Task directions: The listing below is to be transcribed exactly.

Available data:
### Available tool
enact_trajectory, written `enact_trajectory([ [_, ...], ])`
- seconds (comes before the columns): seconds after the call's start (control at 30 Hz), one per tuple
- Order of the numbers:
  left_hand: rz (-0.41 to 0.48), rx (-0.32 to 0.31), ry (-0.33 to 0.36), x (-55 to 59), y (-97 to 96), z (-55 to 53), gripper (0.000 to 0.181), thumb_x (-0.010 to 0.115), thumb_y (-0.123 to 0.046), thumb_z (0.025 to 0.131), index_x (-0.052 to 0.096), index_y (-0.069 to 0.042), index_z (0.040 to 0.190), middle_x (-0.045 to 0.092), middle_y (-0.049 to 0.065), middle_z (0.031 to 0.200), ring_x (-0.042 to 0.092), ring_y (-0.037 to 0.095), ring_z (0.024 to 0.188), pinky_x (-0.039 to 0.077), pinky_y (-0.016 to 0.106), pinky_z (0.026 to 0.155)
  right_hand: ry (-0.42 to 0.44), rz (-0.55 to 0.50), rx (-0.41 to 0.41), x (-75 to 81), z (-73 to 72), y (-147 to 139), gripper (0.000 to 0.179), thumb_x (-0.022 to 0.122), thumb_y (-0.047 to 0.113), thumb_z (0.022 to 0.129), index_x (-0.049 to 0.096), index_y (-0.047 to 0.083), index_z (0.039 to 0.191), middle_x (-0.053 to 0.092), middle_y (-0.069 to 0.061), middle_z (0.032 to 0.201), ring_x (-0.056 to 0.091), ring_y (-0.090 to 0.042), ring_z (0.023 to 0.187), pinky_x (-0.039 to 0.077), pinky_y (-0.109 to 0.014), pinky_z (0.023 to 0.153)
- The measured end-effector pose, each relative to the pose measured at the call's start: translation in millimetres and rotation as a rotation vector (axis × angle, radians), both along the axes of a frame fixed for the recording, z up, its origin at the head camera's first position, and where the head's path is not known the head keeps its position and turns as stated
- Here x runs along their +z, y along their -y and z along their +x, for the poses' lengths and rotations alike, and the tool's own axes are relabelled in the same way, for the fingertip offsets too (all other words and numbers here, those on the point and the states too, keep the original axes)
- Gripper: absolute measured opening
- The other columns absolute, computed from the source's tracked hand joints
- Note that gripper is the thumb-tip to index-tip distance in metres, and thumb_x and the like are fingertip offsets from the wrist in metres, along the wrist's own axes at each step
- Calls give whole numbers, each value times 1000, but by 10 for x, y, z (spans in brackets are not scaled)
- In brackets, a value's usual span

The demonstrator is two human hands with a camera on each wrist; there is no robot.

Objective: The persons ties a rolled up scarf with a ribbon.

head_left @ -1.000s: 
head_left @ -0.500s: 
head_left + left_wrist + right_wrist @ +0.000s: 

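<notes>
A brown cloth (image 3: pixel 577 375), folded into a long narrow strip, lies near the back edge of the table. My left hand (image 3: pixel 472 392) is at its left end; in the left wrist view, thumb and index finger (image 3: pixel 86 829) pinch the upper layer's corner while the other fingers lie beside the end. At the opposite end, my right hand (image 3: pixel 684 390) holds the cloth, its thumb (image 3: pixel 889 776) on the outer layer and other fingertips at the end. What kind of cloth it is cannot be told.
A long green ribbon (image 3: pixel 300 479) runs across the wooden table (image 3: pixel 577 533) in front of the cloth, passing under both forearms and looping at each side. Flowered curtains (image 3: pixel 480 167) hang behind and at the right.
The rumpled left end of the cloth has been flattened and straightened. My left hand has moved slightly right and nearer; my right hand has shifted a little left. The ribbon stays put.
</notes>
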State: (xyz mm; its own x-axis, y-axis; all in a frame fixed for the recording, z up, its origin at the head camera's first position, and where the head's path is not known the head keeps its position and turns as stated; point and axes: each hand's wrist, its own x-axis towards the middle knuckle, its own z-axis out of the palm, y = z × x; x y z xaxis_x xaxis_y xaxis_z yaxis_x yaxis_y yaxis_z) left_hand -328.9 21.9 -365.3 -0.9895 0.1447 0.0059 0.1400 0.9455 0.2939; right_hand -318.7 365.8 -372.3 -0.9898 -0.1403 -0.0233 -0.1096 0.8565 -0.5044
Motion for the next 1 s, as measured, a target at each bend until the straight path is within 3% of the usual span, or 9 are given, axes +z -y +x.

Answer box:
### Available tool
enact_trajectory, written `enact_trajectory([ [_, ...], ])`
- seconds (comes before the columns): seconds after the call's start (control at 30 Hz), one per tuple
- Order of the numbers:
  left_hand: rz (-0.41 to 0.48), rx (-0.32 to 0.31), ry (-0.33 to 0.36), x (-55 to 59), y (-97 to 96), z (-55 to 53), gripper (0.000 to 0.181), thumb_x (-0.010 to 0.115), thumb_y (-0.123 to 0.046), thumb_z (0.025 to 0.131), index_x (-0.052 to 0.096), index_y (-0.069 to 0.042), index_z (0.040 to 0.190), middle_x (-0.045 to 0.092), middle_y (-0.049 to 0.065), middle_z (0.031 to 0.200), ring_x (-0.042 to 0.092), ring_y (-0.037 to 0.095), ring_z (0.024 to 0.188), pinky_x (-0.039 to 0.077), pinky_y (-0.016 to 0.106), pinky_z (0.026 to 0.155)
  right_hand: ry (-0.42 to 0.44), rz (-0.55 to 0.50), rx (-0.41 to 0.41), x (-75 to 81), z (-73 to 72), y (-147 to 139), gripper (0.000 to 0.179), thumb_x (-0.022 to 0.122), thumb_y (-0.047 to 0.113), thumb_z (0.022 to 0.129), index_x (-0.049 to 0.096), index_y (-0.047 to 0.083), index_z (0.039 to 0.191), middle_x (-0.053 to 0.092), middle_y (-0.069 to 0.061), middle_z (0.032 to 0.201), ring_x (-0.056 to 0.091), ring_y (-0.090 to 0.042), ring_z (0.023 to 0.187), pinky_x (-0.039 to 0.077), pinky_y (-0.109 to 0.014), pinky_z (0.023 to 0.153)
- The measured end-effector pose, each relative to the pose measured at the call's start: translation in millimetres and rotation as a rotation vector (axis × angle, radians), both along the axes of a frame fixed for the recording, z up, its origin at the head camera's first position, and where the head's path is not known the head keeps its position and turns as stated
- Here x runs along their +z, y along their -y and z along their +x, for the poses' lengths and rotations alike, and the tool's own axes are relabelled in the same way, for the fingertip offsets too (all other words and numbers here, those on the point and the states too, keep the original axes)
- Gripper: absolute measured opening
- The other columns absolute, computed from the source's tracked hand joints
- Note that gripper is the thumb-tip to index-tip distance in metres, and thumb_x and the like are fingertip offsets from the wrist in metres, along the wrist's own axes at each step
- Calls give whole numbers, each value times 1000, but by 10 for x, y, z (spans in brackets are not scaled)
- In brackets, a value's usual span

The demonstrator is two human hands with a camera on each wrist; there is no robot.

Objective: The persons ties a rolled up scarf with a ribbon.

head_left @ -1.000s: 
head_left @ -0.500s: 
head_left + left_wrist + right_wrist @ +0.000s: 

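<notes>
A brown cloth (image 3: pixel 577 375), folded into a long narrow strip, lies near the back edge of the table. My left hand (image 3: pixel 472 392) is at its left end; in the left wrist view, thumb and index finger (image 3: pixel 86 829) pinch the upper layer's corner while the other fingers lie beside the end. At the opposite end, my right hand (image 3: pixel 684 390) holds the cloth, its thumb (image 3: pixel 889 776) on the outer layer and other fingertips at the end. What kind of cloth it is cannot be told.
A long green ribbon (image 3: pixel 300 479) runs across the wooden table (image 3: pixel 577 533) in front of the cloth, passing under both forearms and looping at each side. Flowered curtains (image 3: pixel 480 167) hang behind and at the right.
The rumpled left end of the cloth has been flattened and straightened. My left hand has moved slightly right and nearer; my right hand has shifted a little left. The ribbon stays put.
</notes>
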State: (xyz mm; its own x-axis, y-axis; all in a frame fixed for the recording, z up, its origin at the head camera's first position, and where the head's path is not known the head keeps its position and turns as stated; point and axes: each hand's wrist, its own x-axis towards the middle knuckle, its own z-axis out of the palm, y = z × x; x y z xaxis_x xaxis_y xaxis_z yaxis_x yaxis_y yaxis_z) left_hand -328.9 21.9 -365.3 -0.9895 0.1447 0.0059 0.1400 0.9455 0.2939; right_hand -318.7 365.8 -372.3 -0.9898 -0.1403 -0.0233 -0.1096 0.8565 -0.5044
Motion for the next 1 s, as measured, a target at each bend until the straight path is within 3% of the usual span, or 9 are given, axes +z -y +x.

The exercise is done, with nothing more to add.